Nos últimos meses, a Clínica Comunicare, uma das empresas conveniadas à Prefeitura de Marabá, tem relatado atrasos sistemáticos nos repasses financeiros referentes aos serviços prestados. A unidade atende 47 crianças por mês com oferta de terapias especializadas, e a possibilidade de suspensão dos atendimentos acendeu um alerta entre famílias, profissionais e usuários do serviço.
Diante do cenário, membros do corpo administrativo da clínica, parlamentares e mães atípicas se reuniram para discutir a situação e buscar soluções que garantam a continuidade dos atendimentos.

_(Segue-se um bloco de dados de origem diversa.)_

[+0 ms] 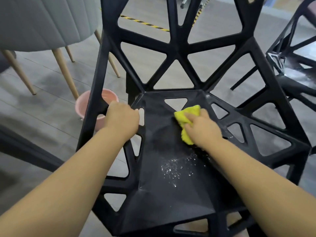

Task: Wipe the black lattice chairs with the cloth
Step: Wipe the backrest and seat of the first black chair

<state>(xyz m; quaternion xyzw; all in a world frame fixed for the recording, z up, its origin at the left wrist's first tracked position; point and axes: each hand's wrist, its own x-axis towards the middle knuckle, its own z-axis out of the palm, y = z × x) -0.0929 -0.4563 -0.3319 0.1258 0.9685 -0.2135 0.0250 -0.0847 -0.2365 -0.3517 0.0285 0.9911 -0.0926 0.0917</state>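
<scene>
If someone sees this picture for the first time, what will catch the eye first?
The bright yellow cloth stands out first, gripped by the right hand and pressed on the seat of the black lattice chair. Nearer the camera, white specks lie scattered on that seat. The left hand holds the chair's left side frame, and a pink bucket stands on the floor behind it.

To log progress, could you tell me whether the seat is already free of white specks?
No, white specks lie scattered on the seat, apart from the cloth.
</scene>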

Durante a reunião, o diretor técnico e proprietário da Clínica Comunicare, Adriano Viegas Rodrigues, afirmou que a empresa enfrenta dificuldades para receber os repasses da Prefeitura de Marabá referentes às terapias ofertadas aos pacientes e alertou que, caso a situação persista, poderá rescindir o contrato de prestação de serviços com o município.